How many lines in the material below include the string "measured"? Answer with the number only.

**Dataset extract**
++++++

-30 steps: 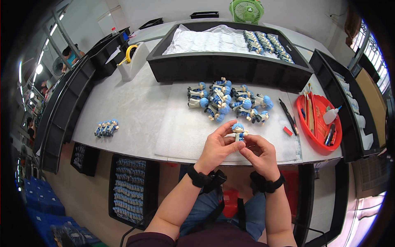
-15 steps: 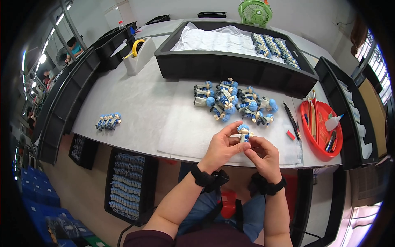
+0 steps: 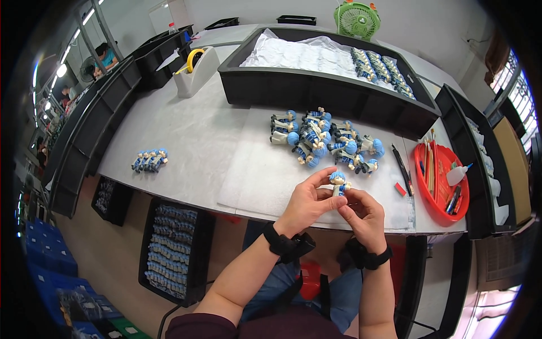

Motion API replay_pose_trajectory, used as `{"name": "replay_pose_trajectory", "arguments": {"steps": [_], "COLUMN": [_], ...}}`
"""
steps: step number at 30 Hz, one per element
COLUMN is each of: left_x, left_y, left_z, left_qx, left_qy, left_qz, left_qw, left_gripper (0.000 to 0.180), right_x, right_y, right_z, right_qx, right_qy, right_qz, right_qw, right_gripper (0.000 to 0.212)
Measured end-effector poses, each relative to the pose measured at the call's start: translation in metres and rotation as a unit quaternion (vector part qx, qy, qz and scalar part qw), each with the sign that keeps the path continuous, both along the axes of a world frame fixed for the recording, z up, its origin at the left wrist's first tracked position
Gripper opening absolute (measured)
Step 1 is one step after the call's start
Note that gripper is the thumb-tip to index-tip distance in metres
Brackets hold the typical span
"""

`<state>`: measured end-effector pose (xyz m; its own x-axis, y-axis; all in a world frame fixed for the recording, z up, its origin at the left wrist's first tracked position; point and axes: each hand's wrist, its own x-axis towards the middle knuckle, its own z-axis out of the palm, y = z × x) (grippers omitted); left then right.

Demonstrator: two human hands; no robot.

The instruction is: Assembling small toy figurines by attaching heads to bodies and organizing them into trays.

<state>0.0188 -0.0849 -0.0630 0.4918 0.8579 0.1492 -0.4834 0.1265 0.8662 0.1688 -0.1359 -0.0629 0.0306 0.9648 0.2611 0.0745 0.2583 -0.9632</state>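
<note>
A small plastic figurine with a blue cap and pale body (image 3: 339,183) is held upright between the two hands above the near edge of the grey worktable (image 3: 186,135). It is pinched by the thumb and fingers of the left hand (image 3: 307,204), which are closed on it from the left, while the fingers of the right hand (image 3: 366,217) are closed against its lower part from the right and below. Just beyond the grip, on a white sheet (image 3: 265,175), a loose heap of similar blue-capped figurines (image 3: 322,138) is spread. To the right of the grip a round red plastic tray of brushes and pens (image 3: 437,200) is set, with a black pen (image 3: 401,162) lying between it and the heap. Well to the left of the grip a short row of blue figurines (image 3: 149,160) is laid out. Farther beyond the heap a long black tray lined with white paper (image 3: 316,93) is placed.
</note>
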Motion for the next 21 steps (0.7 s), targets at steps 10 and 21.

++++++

**Result below**
3